ABOUT THIS EXERCISE - Can you print every record below exactly as written?

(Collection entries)

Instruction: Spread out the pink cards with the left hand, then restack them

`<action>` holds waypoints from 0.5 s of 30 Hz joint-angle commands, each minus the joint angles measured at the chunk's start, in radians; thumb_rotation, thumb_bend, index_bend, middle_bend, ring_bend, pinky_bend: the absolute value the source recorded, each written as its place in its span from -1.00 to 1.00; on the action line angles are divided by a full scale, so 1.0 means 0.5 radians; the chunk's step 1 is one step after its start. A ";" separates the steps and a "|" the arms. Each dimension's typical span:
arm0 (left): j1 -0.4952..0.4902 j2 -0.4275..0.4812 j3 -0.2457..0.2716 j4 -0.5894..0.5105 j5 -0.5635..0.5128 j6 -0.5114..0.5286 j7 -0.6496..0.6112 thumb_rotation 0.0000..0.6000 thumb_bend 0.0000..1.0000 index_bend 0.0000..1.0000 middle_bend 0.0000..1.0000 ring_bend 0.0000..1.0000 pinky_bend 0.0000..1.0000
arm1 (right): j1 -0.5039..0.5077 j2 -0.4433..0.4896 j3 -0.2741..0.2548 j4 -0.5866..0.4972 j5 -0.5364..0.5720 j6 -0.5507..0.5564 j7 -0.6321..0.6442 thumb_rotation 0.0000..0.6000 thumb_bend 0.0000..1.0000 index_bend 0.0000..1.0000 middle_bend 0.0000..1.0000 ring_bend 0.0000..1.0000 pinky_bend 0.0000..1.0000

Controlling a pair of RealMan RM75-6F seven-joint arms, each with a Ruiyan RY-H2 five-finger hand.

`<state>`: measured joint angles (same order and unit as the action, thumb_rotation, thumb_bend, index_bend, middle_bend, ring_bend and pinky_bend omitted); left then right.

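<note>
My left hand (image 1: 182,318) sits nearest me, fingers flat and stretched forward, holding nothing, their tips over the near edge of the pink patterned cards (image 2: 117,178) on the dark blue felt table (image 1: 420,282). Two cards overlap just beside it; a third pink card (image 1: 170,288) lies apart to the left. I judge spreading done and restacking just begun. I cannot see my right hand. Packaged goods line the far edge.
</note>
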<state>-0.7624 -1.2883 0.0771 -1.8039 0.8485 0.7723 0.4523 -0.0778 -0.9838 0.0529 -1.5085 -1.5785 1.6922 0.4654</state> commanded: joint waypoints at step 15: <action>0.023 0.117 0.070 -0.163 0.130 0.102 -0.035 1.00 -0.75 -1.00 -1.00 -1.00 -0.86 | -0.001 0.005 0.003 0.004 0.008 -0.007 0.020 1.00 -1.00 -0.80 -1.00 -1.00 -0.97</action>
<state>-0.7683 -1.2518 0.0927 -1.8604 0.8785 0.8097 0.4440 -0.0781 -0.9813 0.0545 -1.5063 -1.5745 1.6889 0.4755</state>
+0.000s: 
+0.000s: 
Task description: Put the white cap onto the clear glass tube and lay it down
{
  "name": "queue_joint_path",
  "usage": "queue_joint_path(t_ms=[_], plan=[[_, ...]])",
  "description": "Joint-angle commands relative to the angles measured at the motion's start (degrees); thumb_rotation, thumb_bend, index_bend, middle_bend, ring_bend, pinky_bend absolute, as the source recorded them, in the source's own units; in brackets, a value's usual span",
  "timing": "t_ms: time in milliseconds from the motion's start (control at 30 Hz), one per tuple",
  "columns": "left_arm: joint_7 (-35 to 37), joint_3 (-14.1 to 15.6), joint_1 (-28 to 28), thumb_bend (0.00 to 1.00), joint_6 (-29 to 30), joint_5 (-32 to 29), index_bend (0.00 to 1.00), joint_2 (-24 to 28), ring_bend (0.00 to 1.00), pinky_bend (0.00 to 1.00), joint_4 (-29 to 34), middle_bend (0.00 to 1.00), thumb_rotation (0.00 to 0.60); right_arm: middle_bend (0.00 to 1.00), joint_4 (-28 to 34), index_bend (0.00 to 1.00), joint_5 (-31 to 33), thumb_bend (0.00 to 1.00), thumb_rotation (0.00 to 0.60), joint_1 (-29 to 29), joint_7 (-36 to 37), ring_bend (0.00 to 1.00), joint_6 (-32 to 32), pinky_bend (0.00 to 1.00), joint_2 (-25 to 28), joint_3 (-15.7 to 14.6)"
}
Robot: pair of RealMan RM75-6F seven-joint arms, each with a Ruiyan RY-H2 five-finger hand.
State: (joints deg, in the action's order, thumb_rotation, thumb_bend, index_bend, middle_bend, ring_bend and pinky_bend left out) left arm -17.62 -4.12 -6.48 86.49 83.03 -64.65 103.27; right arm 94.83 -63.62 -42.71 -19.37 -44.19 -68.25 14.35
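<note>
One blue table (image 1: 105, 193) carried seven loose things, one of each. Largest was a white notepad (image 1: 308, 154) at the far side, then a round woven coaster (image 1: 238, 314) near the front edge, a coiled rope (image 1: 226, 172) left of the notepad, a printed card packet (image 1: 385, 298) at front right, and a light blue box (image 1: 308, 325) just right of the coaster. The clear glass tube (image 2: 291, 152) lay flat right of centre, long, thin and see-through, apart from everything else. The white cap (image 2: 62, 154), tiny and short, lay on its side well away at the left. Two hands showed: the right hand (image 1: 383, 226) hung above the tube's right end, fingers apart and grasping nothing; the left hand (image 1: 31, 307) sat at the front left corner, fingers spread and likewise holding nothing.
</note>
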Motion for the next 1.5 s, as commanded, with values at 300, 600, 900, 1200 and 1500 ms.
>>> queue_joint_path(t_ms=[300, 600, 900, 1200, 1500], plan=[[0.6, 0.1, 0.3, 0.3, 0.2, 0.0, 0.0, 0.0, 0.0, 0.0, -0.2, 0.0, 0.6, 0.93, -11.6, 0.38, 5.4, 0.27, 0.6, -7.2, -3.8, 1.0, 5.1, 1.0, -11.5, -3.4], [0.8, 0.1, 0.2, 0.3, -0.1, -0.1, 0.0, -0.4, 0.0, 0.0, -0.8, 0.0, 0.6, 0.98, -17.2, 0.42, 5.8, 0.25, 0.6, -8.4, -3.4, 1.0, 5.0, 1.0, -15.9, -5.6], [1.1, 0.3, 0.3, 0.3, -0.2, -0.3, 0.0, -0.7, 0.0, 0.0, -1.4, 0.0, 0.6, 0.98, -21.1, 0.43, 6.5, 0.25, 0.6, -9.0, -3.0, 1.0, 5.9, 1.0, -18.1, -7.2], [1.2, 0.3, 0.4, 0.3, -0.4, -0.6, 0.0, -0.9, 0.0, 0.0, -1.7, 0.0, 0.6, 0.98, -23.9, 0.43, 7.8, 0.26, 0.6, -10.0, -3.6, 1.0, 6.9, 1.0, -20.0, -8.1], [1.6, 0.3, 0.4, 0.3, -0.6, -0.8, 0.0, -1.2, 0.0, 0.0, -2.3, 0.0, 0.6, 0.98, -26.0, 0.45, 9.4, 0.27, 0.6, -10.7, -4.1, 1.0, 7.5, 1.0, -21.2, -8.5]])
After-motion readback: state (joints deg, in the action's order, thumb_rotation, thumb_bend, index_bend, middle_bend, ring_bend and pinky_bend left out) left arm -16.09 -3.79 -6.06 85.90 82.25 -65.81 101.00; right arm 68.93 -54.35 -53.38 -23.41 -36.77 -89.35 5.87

RESPONSE FOR THIS EXERCISE -
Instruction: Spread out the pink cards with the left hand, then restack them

`<action>` holds waypoints from 0.5 s of 30 Hz joint-angle commands, each minus the joint angles measured at the chunk's start, in radians; thumb_rotation, thumb_bend, index_bend, middle_bend, ring_bend, pinky_bend: the absolute value the source recorded, each written as its place in its span from -1.00 to 1.00; on the action line angles are divided by a full scale, so 1.0 means 0.5 radians; the chunk's step 1 is one step after its start. A ";" separates the steps and a "|" the arms. Each dimension's typical span:
arm0 (left): j1 -0.4952..0.4902 j2 -0.4275..0.4812 j3 -0.2457..0.2716 j4 -0.5894..0.5105 j5 -0.5635..0.5128 j6 -0.5114..0.5286 j7 -0.6496..0.6112 thumb_rotation 0.0000..0.6000 thumb_bend 0.0000..1.0000 index_bend 0.0000..1.0000 middle_bend 0.0000..1.0000 ring_bend 0.0000..1.0000 pinky_bend 0.0000..1.0000
arm1 (right): j1 -0.5039..0.5077 j2 -0.4433..0.4896 j3 -0.2741..0.2548 j4 -0.5866..0.4972 j5 -0.5364..0.5720 j6 -0.5507..0.5564 j7 -0.6321..0.6442 thumb_rotation 0.0000..0.6000 thumb_bend 0.0000..1.0000 index_bend 0.0000..1.0000 middle_bend 0.0000..1.0000 ring_bend 0.0000..1.0000 pinky_bend 0.0000..1.0000

Controlling a pair of RealMan RM75-6F seven-joint arms, each with a Ruiyan RY-H2 five-finger hand.

`<state>`: measured joint angles (same order and unit as the action, thumb_rotation, thumb_bend, index_bend, middle_bend, ring_bend and pinky_bend omitted); left then right.

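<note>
My left hand (image 1: 182,318) sits nearest me, fingers flat and stretched forward, holding nothing, their tips over the near edge of the pink patterned cards (image 2: 117,178) on the dark blue felt table (image 1: 420,282). Two cards overlap just beside it; a third pink card (image 1: 170,288) lies apart to the left. I judge spreading done and restacking just begun. I cannot see my right hand. Packaged goods line the far edge.
</note>
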<state>-0.7624 -1.2883 0.0771 -1.8039 0.8485 0.7723 0.4523 -0.0778 -0.9838 0.0529 -1.5085 -1.5785 1.6922 0.4654</state> commanded: joint waypoints at step 15: <action>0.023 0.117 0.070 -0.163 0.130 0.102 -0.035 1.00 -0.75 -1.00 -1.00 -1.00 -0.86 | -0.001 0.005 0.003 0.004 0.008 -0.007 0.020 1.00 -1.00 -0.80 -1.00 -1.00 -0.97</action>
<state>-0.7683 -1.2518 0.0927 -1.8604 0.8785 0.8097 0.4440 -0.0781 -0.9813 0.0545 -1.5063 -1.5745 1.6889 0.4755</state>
+0.000s: 
+0.000s: 
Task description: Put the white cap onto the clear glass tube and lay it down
{
  "name": "queue_joint_path",
  "usage": "queue_joint_path(t_ms=[_], plan=[[_, ...]])",
  "description": "Joint-angle commands relative to the angles measured at the motion's start (degrees); thumb_rotation, thumb_bend, index_bend, middle_bend, ring_bend, pinky_bend absolute, as the source recorded them, in the source's own units; in brackets, a value's usual span",
  "timing": "t_ms: time in milliseconds from the motion's start (control at 30 Hz), one per tuple",
  "columns": "left_arm: joint_7 (-35 to 37), joint_3 (-14.1 to 15.6), joint_1 (-28 to 28), thumb_bend (0.00 to 1.00), joint_6 (-29 to 30), joint_5 (-32 to 29), index_bend (0.00 to 1.00), joint_2 (-24 to 28), ring_bend (0.00 to 1.00), pinky_bend (0.00 to 1.00), joint_4 (-29 to 34), middle_bend (0.00 to 1.00), thumb_rotation (0.00 to 0.60); right_arm: middle_bend (0.00 to 1.00), joint_4 (-28 to 34), index_bend (0.00 to 1.00), joint_5 (-31 to 33), thumb_bend (0.00 to 1.00), thumb_rotation (0.00 to 0.60), joint_1 (-29 to 29), joint_7 (-36 to 37), ring_bend (0.00 to 1.00), joint_6 (-32 to 32), pinky_bend (0.00 to 1.00), joint_2 (-25 to 28), joint_3 (-15.7 to 14.6)"
}
Robot: pair of RealMan RM75-6F seven-joint arms, each with a Ruiyan RY-H2 five-finger hand.
State: (joints deg, in the action's order, thumb_rotation, thumb_bend, index_bend, middle_bend, ring_bend and pinky_bend left out) left arm -17.62 -4.12 -6.48 86.49 83.03 -64.65 103.27; right arm 94.83 -63.62 -42.71 -19.37 -44.19 -68.25 14.35
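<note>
One blue table (image 1: 105, 193) carried seven loose things, one of each. Largest was a white notepad (image 1: 308, 154) at the far side, then a round woven coaster (image 1: 238, 314) near the front edge, a coiled rope (image 1: 226, 172) left of the notepad, a printed card packet (image 1: 385, 298) at front right, and a light blue box (image 1: 308, 325) just right of the coaster. The clear glass tube (image 2: 291, 152) lay flat right of centre, long, thin and see-through, apart from everything else. The white cap (image 2: 62, 154), tiny and short, lay on its side well away at the left. Two hands showed: the right hand (image 1: 383, 226) hung above the tube's right end, fingers apart and grasping nothing; the left hand (image 1: 31, 307) sat at the front left corner, fingers spread and likewise holding nothing.
</note>
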Motion for the next 1.5 s, as commanded, with values at 300, 600, 900, 1200 and 1500 ms.
>>> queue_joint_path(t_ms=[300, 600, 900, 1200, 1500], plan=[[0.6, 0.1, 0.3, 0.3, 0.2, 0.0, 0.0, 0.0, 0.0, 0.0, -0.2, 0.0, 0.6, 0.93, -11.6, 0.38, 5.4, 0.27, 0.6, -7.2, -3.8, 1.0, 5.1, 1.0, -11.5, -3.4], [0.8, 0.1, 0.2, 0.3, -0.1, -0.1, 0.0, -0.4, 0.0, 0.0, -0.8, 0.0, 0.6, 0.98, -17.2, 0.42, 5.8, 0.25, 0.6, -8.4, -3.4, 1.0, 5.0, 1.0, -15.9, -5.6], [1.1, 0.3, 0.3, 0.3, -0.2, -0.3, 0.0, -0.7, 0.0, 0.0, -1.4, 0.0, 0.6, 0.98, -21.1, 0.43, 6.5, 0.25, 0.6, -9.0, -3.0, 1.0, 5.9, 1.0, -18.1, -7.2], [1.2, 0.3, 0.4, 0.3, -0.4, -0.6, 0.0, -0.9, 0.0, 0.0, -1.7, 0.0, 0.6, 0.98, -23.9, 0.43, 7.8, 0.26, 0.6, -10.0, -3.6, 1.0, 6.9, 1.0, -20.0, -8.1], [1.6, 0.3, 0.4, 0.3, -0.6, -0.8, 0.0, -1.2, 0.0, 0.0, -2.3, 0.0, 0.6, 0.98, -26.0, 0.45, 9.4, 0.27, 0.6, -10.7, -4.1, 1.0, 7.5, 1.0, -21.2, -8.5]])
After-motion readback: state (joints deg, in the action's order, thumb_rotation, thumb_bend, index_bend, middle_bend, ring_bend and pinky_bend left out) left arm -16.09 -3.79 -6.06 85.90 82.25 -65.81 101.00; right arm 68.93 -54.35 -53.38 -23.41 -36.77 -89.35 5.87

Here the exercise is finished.